Advances in knowledge:
These data provide further reassurance that VBH is a safe technique for cardiac sparing breast radiotherapy and support its rapid, widespread implementation.
INTRODUCTION
Radiotherapy as a therapeutic agent for breast cancer reduces local recurrence and contributes to a decrease in mortality.1,2 With the number of breast cancer survivors in the UK population set to treble to 1.7 million by 2040; however, reducing the risks of long-term side-effects from radiotherapy is of increasing importance.3 The Early Breast Trialists' Collaborative Group meta-analysis of 2005 suggests that the biggest contributor to late non-breast cancer-related mortality is cardiovascular disease.2 Recent evidence suggests that there is no threshold dose below which the late cardiac effects of breast radiotherapy do not occur.4 As such, it is critical to use techniques which minimize cardiac doses without compromising breast tissue coverage.
Modifications to dosimetry such as the use of multileaf collimation (MLC) and intensity-modulated radiotherapy (IMRT) are potential solutions to reducing heart dose in radiotherapy for patients with breast cancer. However, the use of MLC has the disadvantage of shielding breast tissue whilst IMRT may increase low-dose radiation to non-target organs depending on the priorities set in the planning process.5–7 An approach which minimizes the compromise between target tissue coverage and heart sparing is the use of deep inspiration breath hold during the radiotherapy delivery. This moves the chest wall away from the heart thereby reducing the radiation dose to heart tissue.

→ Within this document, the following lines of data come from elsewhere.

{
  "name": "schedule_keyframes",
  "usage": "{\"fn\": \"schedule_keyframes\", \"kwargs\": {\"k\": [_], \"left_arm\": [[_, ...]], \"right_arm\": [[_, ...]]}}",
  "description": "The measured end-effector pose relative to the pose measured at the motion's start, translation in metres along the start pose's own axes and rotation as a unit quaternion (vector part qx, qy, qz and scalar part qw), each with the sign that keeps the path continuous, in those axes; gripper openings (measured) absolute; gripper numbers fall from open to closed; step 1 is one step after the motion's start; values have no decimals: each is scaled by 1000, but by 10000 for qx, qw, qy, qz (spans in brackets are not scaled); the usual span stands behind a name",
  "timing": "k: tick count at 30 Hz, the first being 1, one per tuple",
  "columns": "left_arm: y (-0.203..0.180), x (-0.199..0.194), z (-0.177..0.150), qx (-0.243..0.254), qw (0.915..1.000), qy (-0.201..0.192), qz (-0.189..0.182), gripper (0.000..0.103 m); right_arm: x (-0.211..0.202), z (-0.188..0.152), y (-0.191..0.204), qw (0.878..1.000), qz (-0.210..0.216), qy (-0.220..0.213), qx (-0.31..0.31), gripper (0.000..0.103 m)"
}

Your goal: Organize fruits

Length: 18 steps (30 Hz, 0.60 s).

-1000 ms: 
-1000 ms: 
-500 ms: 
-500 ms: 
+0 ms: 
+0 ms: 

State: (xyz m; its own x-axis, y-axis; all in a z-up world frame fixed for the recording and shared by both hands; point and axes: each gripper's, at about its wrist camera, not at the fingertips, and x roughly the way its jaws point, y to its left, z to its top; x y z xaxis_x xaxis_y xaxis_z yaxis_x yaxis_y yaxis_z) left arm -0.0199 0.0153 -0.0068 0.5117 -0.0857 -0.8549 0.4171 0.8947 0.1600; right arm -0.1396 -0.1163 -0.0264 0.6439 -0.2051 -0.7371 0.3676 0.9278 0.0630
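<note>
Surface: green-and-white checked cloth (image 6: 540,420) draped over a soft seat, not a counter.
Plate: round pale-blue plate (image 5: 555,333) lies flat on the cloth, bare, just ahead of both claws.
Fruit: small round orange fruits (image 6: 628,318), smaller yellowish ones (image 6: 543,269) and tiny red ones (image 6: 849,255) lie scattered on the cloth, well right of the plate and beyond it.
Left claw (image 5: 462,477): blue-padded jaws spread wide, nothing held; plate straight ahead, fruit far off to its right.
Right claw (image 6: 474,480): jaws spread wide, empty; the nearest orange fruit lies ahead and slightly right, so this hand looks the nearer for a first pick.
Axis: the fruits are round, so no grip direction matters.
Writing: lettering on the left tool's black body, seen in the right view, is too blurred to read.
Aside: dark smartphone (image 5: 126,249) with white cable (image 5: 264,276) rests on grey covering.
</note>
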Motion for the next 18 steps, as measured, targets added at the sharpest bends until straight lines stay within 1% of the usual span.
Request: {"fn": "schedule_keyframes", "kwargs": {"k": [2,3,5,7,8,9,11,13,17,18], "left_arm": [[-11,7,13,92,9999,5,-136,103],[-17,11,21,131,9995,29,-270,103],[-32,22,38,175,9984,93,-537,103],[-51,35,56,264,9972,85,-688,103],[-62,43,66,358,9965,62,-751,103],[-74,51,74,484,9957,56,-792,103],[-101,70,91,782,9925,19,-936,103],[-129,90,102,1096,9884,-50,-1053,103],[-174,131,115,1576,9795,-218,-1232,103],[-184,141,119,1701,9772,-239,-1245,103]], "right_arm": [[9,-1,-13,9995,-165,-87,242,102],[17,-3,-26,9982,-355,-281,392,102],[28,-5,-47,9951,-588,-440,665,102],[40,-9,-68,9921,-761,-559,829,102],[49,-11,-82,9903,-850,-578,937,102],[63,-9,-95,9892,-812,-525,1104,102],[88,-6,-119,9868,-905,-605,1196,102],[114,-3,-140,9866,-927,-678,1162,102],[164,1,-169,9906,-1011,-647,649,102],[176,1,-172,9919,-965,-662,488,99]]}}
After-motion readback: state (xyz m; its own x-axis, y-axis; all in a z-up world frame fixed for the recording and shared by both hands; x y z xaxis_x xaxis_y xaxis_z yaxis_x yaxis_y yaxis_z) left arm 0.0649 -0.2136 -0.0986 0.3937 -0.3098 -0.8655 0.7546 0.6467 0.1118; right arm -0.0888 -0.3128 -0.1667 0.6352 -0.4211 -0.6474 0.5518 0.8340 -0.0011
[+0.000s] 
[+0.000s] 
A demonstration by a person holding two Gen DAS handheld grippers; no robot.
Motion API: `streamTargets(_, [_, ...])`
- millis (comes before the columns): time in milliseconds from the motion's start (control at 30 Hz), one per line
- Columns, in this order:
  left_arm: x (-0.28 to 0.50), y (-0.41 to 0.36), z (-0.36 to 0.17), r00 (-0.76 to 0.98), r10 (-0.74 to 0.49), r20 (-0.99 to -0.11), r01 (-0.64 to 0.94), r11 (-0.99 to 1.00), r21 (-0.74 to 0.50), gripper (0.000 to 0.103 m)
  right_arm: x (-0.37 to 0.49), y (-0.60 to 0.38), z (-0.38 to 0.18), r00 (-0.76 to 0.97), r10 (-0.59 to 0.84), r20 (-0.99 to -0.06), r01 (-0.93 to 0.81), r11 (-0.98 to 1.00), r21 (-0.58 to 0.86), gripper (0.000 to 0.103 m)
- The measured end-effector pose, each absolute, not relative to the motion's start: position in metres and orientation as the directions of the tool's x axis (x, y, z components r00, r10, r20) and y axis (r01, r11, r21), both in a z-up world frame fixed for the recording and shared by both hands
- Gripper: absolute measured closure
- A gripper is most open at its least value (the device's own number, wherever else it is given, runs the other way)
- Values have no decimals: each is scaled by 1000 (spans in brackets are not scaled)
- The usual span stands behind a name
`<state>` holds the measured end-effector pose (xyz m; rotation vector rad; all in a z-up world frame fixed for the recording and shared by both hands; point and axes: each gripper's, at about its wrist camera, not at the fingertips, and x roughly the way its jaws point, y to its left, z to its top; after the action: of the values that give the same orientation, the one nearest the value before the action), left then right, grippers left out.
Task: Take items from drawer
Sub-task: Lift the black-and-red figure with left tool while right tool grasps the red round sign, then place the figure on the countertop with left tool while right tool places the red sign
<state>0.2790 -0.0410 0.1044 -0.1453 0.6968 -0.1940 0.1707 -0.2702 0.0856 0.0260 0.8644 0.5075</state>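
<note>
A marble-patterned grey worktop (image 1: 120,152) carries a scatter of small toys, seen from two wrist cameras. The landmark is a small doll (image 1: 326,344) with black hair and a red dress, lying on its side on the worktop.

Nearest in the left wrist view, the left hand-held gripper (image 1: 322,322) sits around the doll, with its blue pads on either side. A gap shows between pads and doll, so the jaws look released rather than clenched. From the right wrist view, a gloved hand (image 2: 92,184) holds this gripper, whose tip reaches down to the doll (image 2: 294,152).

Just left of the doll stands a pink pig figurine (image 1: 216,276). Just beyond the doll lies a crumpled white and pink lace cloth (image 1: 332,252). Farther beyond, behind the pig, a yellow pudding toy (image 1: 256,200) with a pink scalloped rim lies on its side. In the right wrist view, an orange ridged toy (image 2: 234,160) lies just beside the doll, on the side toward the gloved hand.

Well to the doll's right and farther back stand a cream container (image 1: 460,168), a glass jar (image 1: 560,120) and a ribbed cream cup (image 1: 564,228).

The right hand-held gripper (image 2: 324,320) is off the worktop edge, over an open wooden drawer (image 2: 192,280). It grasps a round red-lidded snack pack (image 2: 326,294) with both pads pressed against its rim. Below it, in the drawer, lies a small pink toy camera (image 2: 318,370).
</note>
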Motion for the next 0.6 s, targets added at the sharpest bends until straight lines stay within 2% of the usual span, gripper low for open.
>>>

There are several breath-hold techniques available, most of which require additional equipment to a standard linear accelerator such as the Active Breathing Coordinator™ (ABC) (Elekta AB (Publ), Stockholm, Sweden) and Real-time Position Management™ systems (Varian® Medical Systems Inc., Palo Alto, CA). A lower technology alternative to these is to use a voluntary breath-hold (VBH) technique whereby the patient simply takes a breath in and holds it for around 20 s whilst the radiotherapy beam is on. The breath hold is monitored visually using the treatment unit field light indicator or the positioning lasers against reference skin marks. This VBH technique has been compared to and found equivalent to an ABC breath-hold technique in patients receiving left breast radiotherapy in terms of set-up reproducibility and cardiac dose reduction.8,9 The VBH technique has also been reported by Bartlett et al9 to be superior to ABC in terms of patient acceptability and ease of implementation. However, areas of potential concern which might inhibit the rapid roll out of VBH into routine practice are (i) the stability of each breath hold, (ii) the magnitude of breath hold-to-breath-hold variation for a number of repeat breath holds, and (iii) the impact on delivered dose of a failure to maintain breath hold for the planned duration.
This work presents:
A retrospective analysis of electronic portal imaging (EPI) data acquired during multiple breath holds for a cohort of patients treated within a clinical trial.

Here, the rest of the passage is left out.